_WORK INSTRUCTIONS_
No line of the records may be dropped; print them all again exactly.

_DATA SECTION_
-----

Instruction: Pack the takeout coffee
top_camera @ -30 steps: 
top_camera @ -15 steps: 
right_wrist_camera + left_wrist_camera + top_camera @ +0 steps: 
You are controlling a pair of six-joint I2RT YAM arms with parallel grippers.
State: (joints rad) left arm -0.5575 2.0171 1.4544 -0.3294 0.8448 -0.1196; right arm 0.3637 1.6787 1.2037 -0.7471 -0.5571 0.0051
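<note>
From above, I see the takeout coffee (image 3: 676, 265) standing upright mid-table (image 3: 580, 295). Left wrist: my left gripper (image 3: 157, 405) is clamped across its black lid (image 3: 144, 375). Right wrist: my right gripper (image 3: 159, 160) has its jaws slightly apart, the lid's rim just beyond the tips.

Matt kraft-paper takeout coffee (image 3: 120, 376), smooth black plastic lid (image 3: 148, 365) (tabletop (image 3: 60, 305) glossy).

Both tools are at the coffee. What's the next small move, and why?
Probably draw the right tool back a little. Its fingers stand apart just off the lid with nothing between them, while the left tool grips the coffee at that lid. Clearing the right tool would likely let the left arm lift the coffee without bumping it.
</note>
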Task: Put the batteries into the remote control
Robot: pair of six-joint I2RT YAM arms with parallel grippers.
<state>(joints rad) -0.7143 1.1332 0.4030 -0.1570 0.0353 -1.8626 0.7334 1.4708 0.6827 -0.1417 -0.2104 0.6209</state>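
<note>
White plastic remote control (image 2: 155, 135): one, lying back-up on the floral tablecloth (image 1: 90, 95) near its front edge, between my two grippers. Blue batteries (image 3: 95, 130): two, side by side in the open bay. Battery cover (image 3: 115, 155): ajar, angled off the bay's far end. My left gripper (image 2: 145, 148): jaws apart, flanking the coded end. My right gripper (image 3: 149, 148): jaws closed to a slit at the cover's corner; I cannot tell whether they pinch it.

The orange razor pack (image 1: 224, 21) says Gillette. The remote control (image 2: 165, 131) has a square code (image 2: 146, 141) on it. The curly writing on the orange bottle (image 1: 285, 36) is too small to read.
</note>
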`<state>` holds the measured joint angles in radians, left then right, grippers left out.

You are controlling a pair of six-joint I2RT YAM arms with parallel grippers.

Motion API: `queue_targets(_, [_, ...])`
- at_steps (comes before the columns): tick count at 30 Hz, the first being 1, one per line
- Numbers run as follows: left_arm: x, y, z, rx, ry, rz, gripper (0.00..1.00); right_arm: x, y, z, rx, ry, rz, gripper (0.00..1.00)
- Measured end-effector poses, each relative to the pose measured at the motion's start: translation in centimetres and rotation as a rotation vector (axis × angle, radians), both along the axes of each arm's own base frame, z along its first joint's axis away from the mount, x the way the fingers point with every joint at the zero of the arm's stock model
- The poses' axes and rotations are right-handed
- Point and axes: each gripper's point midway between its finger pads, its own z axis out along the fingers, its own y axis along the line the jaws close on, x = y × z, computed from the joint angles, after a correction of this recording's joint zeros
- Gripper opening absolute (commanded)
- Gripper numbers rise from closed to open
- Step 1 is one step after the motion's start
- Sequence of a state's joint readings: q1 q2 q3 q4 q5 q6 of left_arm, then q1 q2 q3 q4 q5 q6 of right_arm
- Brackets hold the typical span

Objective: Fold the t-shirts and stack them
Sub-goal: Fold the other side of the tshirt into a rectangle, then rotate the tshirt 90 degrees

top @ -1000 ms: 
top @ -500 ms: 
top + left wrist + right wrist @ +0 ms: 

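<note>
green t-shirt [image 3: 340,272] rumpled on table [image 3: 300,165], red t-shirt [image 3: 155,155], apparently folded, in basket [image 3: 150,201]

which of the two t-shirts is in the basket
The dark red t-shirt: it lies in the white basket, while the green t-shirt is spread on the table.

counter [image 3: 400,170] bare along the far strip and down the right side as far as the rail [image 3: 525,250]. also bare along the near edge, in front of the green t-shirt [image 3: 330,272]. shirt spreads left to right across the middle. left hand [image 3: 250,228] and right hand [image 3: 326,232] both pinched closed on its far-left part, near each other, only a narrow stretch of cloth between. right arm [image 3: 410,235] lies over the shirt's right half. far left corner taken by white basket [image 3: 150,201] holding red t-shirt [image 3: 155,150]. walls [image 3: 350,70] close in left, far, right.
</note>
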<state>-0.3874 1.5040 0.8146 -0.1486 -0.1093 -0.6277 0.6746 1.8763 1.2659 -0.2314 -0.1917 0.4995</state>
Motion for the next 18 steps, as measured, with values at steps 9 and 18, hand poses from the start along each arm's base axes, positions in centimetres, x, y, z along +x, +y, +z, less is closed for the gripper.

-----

_COMPLETED TASK_
Instruction: Pack the takeout coffee
top_camera @ -30 steps: 
top_camera @ -15 steps: 
right_wrist_camera + left_wrist_camera + top_camera @ +0 steps: 
You are controlling a pair of six-joint I2RT YAM arms with parallel grippers.
State: (joints rad) left arm -0.5575 2.0171 1.4544 -0.3294 0.8448 -0.1196; right arm 0.3637 1.6787 1.2037 -0.7471 -0.5571 0.0051
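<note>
From above, I see the takeout coffee (image 3: 676, 265) standing upright mid-table (image 3: 580, 295). Left wrist: my left gripper (image 3: 157, 405) is clamped across its black lid (image 3: 144, 375). Right wrist: my right gripper (image 3: 159, 160) has its jaws slightly apart, the lid's rim just beyond the tips.

Matt kraft-paper takeout coffee (image 3: 120, 376), smooth black plastic lid (image 3: 148, 365) (tabletop (image 3: 60, 305) glossy).

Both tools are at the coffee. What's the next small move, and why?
Probably draw the right tool back a little. Its fingers stand apart just off the lid with nothing between them, while the left tool grips the coffee at that lid. Clearing the right tool would likely let the left arm lift the coffee without bumping it.
</note>
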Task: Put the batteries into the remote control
Robot: pair of six-joint I2RT YAM arms with parallel grippers.
<state>(joints rad) -0.7143 1.1332 0.4030 -0.1570 0.0353 -1.8626 0.7334 1.4708 0.6827 -0.1417 -0.2104 0.6209</state>
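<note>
White plastic remote control (image 2: 155, 135): one, lying back-up on the floral tablecloth (image 1: 90, 95) near its front edge, between my two grippers. Blue batteries (image 3: 95, 130): two, side by side in the open bay. Battery cover (image 3: 115, 155): ajar, angled off the bay's far end. My left gripper (image 2: 145, 148): jaws apart, flanking the coded end. My right gripper (image 3: 149, 148): jaws closed to a slit at the cover's corner; I cannot tell whether they pinch it.

The orange razor pack (image 1: 224, 21) says Gillette. The remote control (image 2: 165, 131) has a square code (image 2: 146, 141) on it. The curly writing on the orange bottle (image 1: 285, 36) is too small to read.
</note>
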`<state>` holds the measured joint angles in radians, left then right, grippers left out.

You are controlling a pair of six-joint I2RT YAM arms with parallel grippers.

Motion API: `queue_targets(_, [_, ...])`
- at_steps (comes before the columns): tick count at 30 Hz, the first being 1, one per line
- Numbers run as follows: left_arm: x, y, z, rx, ry, rz, gripper (0.00..1.00); right_arm: x, y, z, rx, ry, rz, gripper (0.00..1.00)
- Measured end-effector poses, each relative to the pose measured at the motion's start: translation in centimetres and rotation as a rotation vector (axis × angle, radians), both along the axes of each arm's own base frame, z along its first joint's axis away from the mount, x the way the fingers point with every joint at the zero of the arm's stock model
- The poses' axes and rotations are right-handed
- Point and axes: each gripper's point midway between its finger pads, its own z axis out along the fingers, its own y axis along the line the jaws close on, x = y × z, computed from the joint angles, after a correction of this recording's joint zeros
- Gripper opening absolute (commanded)
- Gripper numbers rise from closed to open
- Step 1 is one step after the motion's start
- Sequence of a state's joint readings: q1 q2 q3 q4 q5 q6 of left_arm, then q1 q2 q3 q4 q5 q6 of right_arm
- Brackets hold the typical span

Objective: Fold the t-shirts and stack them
Sub-goal: Fold the other side of the tshirt into a rectangle, then rotate the tshirt 90 degrees

top @ -1000 ms: 
top @ -500 ms: 
top + left wrist + right wrist @ +0 ms: 

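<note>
green t-shirt [image 3: 340,272] rumpled on table [image 3: 300,165], red t-shirt [image 3: 155,155], apparently folded, in basket [image 3: 150,201]

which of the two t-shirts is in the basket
The dark red t-shirt: it lies in the white basket, while the green t-shirt is spread on the table.

counter [image 3: 400,170] bare along the far strip and down the right side as far as the rail [image 3: 525,250]. also bare along the near edge, in front of the green t-shirt [image 3: 330,272]. shirt spreads left to right across the middle. left hand [image 3: 250,228] and right hand [image 3: 326,232] both pinched closed on its far-left part, near each other, only a narrow stretch of cloth between. right arm [image 3: 410,235] lies over the shirt's right half. far left corner taken by white basket [image 3: 150,201] holding red t-shirt [image 3: 155,150]. walls [image 3: 350,70] close in left, far, right.
</note>
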<state>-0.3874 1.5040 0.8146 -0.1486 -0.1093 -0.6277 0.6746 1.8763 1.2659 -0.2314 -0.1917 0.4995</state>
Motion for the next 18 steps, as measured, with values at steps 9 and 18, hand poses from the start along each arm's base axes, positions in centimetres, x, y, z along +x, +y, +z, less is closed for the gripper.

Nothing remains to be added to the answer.